From Oliver Cromwell's Letters and Speeches.
And so we have now nothing more;—and Oliver has nothing more. His Speakings, and also his Actings, all his manifold Strugglings, more or less victorious, to utter the great God's-Message that was in him,—have here what we call ended. This Summer of 1658, likewise victorious after struggle, is his last in our World of Time. Thenceforth he enters the Eternities; and rests upon his arms there.
Oliver's look was yet strong; and young for his years, which were Fifty-nine last April. The "Three-score and ten years," the Psalmist's limit, which probably was often in Oliver's thoughts and in those of others there, might have been anticipated for him: Ten Years more of Life;—which, we may compute, would have given another History to all the Centuries of England. But it was not to be so, it was to be otherwise. Oliver's health, as we might observe, was but uncertain in late times; often "indisposed" the spring before last. His course of life had not been favorable to health! "A burden too heavy for man!" as he himself, with a sigh, would sometimes say. Incessant toil; inconceivable labor, of head and heart and hand; toil, peril, and sorrow manifold, continued for near Twenty years now, had done their part: those robust life-energies, it afterwards appeared, had been gradually eaten out. Like a Tower strong to the eye, but with its foundations undermined; which has not long to stand; the fall of which, on any shock, may be sudden.—
The Manzinis and Ducs de Crequi, with their splendors, and congratulations about Dunkirk, interesting to the street-populations and general public, had not yet withdrawn, when at Hampton Court there had begun a private scene, of much deeper and quite opposite interest there. The Lady Claypole, Oliver's favorite Daughter, a favorite of all the world, had fallen sick we know not when; lay sick now,—to death, as it proved. Her disease was of a nature, the painfullest and most harassing to mind and sense, it is understood, that falls to the lot of a human creature. Hampton Court we can fancy once more, in those July days, a house of sorrow; pale Death knocking there, as at the door of the meanest hut. "She had great sufferings, great exercises of spirit." Yes:—and in the depths of the old Centuries, we see a pale anxious Mother, anxious Husband, anxious weeping Sisters, a poor young Frances weeping anew in her weeds. "For the last fourteen days" his Highness had been by her bedside at Hampton Court, unable to attend to any public business whatever. Be still, my Child; trust thou yet in God: in the waves of the Dark River, there too is He a God of help!—On the 6th day of August she lay dead; at rest forever. My young, my beautiful, my brave! She is taken from me; I am left bereaved of her. The Lord giveth, and the Lord taketh away; blessed be the Name of the Lord!—...

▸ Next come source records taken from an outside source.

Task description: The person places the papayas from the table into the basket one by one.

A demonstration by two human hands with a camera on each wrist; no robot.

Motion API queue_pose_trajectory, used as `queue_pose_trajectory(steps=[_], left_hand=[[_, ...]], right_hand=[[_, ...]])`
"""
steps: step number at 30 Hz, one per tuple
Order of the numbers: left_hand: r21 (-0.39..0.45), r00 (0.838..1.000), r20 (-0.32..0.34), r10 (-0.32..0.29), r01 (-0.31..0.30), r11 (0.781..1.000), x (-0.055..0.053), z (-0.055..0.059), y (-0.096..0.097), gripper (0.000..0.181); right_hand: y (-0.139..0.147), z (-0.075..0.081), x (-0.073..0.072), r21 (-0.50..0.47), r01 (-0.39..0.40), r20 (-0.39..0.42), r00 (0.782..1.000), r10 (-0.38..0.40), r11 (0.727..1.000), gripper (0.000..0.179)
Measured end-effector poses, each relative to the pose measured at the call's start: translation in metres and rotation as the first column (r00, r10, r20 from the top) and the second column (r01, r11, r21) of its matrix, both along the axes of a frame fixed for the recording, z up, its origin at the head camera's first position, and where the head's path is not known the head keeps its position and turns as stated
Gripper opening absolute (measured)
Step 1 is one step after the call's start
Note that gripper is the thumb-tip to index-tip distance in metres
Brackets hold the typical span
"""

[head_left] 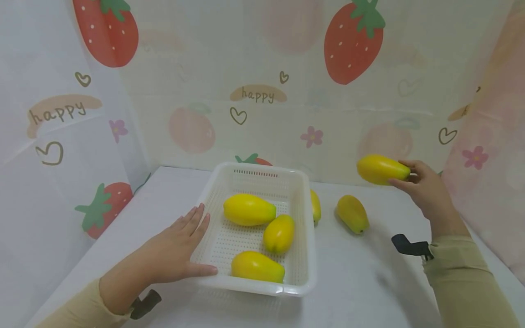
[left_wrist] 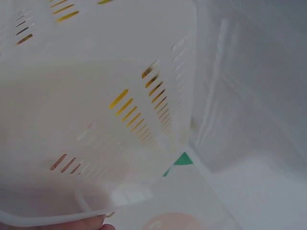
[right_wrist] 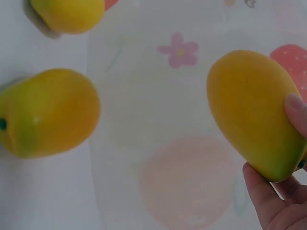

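Currently, we are pinching 1 yellow fruit [head_left: 378,169] near its green end with our right hand [head_left: 428,189], holding it above the surface [head_left: 348,282], right of the white basket [head_left: 234,243]. Our left hand [head_left: 176,248] is resting, fingers spread, against the basket's left side. 3 similar fruits [head_left: 246,209] are lying inside; 2 other fruits [head_left: 352,213] are resting on the surface.

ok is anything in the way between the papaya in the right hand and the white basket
On the table between them lie one loose papaya and another papaya beside the basket. The held papaya is raised, so a path over both looks open.
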State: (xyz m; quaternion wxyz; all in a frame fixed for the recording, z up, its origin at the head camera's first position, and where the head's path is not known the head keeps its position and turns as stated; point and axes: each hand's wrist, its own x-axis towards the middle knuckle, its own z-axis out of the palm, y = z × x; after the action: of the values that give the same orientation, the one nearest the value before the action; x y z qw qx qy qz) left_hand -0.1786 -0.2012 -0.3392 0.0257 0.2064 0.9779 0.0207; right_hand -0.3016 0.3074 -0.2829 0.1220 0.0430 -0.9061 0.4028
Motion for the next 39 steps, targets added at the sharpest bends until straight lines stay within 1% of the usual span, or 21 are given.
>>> queue_pose_trajectory(steps=[4, 12, 20, 26, 28, 29, 33, 39], left_hand=[[-0.002, 1.0, 0.0, 0.001, -0.001, 1.0, 0.0, 0.0, 0.0, 0.116], [-0.004, 1.0, -0.002, -0.003, 0.003, 1.0, -0.001, 0.0, -0.001, 0.117], [0.004, 1.0, 0.006, -0.003, 0.003, 1.0, 0.0, 0.002, 0.0, 0.116], [0.008, 1.0, 0.002, -0.003, 0.003, 1.0, -0.001, 0.001, 0.0, 0.113], [0.009, 1.0, -0.002, -0.005, 0.005, 1.0, -0.001, 0.001, 0.0, 0.112], [0.009, 1.0, -0.004, -0.006, 0.006, 1.0, -0.001, 0.001, 0.0, 0.112], [0.007, 1.0, -0.003, -0.006, 0.006, 1.0, 0.0, 0.002, 0.001, 0.113], [0.006, 1.0, 0.006, 0.002, -0.002, 1.0, 0.0, 0.002, 0.0, 0.117]], right_hand=[[-0.01, 0.007, 0.0, 0.015, -0.013, -0.03, 0.999, 0.013, 1.0, 0.071], [-0.034, 0.016, 0.003, 0.043, -0.096, -0.1, 0.99, 0.1, 0.994, 0.06], [-0.061, 0.021, 0.004, 0.017, -0.193, -0.118, 0.974, 0.193, 0.981, 0.057], [-0.081, 0.022, 0.003, 0.009, -0.275, -0.138, 0.952, 0.273, 0.961, 0.053], [-0.087, 0.021, 0.004, 0.011, -0.309, -0.149, 0.94, 0.307, 0.951, 0.053], [-0.091, 0.02, 0.004, 0.006, -0.319, -0.146, 0.937, 0.316, 0.948, 0.052], [-0.103, 0.019, 0.008, 0.023, -0.383, -0.166, 0.909, 0.382, 0.923, 0.054], [-0.123, 0.02, 0.01, 0.016, -0.462, -0.156, 0.875, 0.459, 0.887, 0.054]])
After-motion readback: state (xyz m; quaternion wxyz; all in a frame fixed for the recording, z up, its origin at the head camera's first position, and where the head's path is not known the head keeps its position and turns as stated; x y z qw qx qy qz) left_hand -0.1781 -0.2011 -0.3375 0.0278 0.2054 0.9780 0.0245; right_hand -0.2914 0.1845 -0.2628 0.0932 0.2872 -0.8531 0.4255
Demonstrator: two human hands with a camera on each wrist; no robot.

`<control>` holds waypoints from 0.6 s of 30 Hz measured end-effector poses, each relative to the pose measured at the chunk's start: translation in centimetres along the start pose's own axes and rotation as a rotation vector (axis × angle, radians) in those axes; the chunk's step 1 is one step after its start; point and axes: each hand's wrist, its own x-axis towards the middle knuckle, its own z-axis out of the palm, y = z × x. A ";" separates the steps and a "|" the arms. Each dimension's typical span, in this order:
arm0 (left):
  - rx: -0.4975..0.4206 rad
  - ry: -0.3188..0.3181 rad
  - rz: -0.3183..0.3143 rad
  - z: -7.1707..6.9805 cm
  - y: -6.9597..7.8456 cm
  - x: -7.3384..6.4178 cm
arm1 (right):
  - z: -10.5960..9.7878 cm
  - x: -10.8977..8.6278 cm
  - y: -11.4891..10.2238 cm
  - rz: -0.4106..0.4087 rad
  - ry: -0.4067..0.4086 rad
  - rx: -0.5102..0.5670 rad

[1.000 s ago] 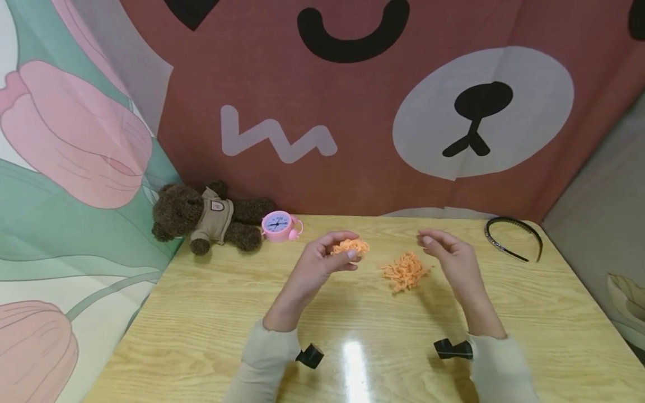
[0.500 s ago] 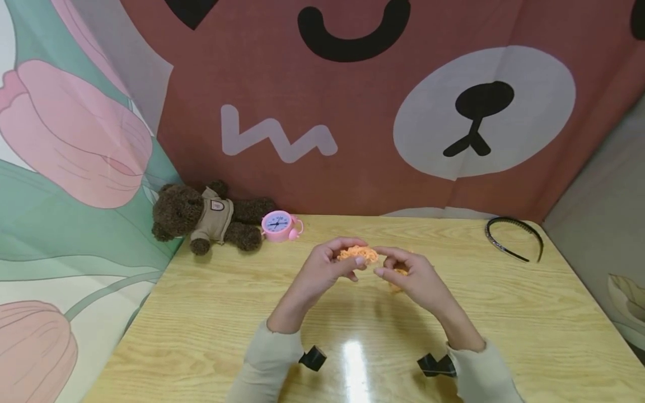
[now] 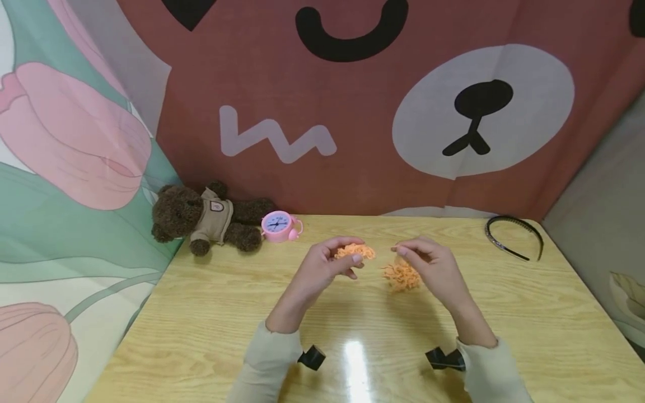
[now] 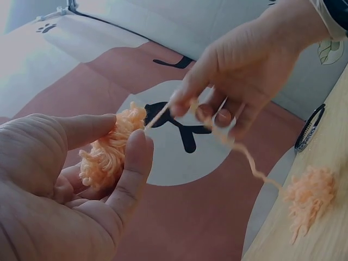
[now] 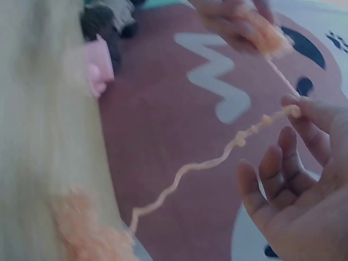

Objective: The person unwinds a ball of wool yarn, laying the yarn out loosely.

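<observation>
My left hand (image 3: 318,267) holds a small bundle of peach-orange yarn (image 4: 106,157) between thumb and fingers, above the table. To its right, my right hand (image 3: 437,271) pinches a yarn strand (image 5: 283,77) between thumb and forefinger. That strand runs taut from the bundle to the pinch, then hangs down wavy to a loose yarn pile (image 3: 401,277) on the table. In the right wrist view, the other right fingers (image 5: 272,168) curve loosely away from the strand. The pile is partly behind my right hand in the head view.
A brown teddy bear (image 3: 214,215) lies at the back left of the wooden table (image 3: 201,336), with a pink alarm clock (image 3: 278,225) by its feet. A black headband (image 3: 514,238) lies at the back right. Printed cloth (image 3: 353,179) hangs behind the table.
My right hand came left, close to the yarn bundle, then drew back a little to the right. My left hand shifted slightly and still holds the bundle.
</observation>
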 end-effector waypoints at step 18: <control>-0.034 0.106 -0.005 -0.9 0.4 -0.1 | -7.3 0.3 1.3 0.165 0.553 0.518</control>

In the same dark days, occurred George Fox's third and last interview with Oliver.—.... George dates nothing; and his facts everywhere lie round him like the leather-parings of his old shop: but we judge it may have been about the time when the Manzinis and the Ducs de Crequi were parading in their gilt coaches, That George and two Friends "going out of Town," on a summer day, "two of Hacker's men" had met them,—taken them, brought them to the Mews. "Prisoners there awhile:"—but the Lord's power was over Hacker's men; they had to let us go. Whereupon:
"The same day, taking boat I went down" (up) "to Kingston, and from thence to Hampton Court, to speak with the Protector about the Sufferings of Friends. I met him riding into Hampton-Court Park; and before I came to him, as he rode at the head of his Lifeguard, I saw and felt a waft" (whiff) "of death go forth against him."——Or in favor of him, George? His life, if thou knew it, has not been a merry thing for this man, now or heretofore! I fancy he has been looking, this long while, to give it up, whenever the Commander-in-Chief required. To quit his laborious sentry-post; honorably lay-up his arms, and be gone to his rest:—all Eternity to rest in, O George! Was thy own life merry, for example, in the hollow of the tree; clad permanently in leather? And does kingly purple, and governing refractory worlds instead of stitching coarse shoes, make it merrier? The waft of death is not against him, I think,—perhaps against thee, and me, and others, O George, when the Nell-Gwynn Defender and Two Centuries of all-victorious Cant have come in upon us! My unfortunate George——"a waft of death go forth against him; and when I came to him, he looked like a dead man. After I had laid the Sufferings of Friends before him, and had warned him according as I was moved to speak to him, he bade me come to his house. So I returned to Kingston; and, the next day, went up to Hampton Court to speak farther with him. But when I came, Harvey, who was one that waited on him, told me the Doctors were not willing that I should speak with him. So I passed away, and never saw him more."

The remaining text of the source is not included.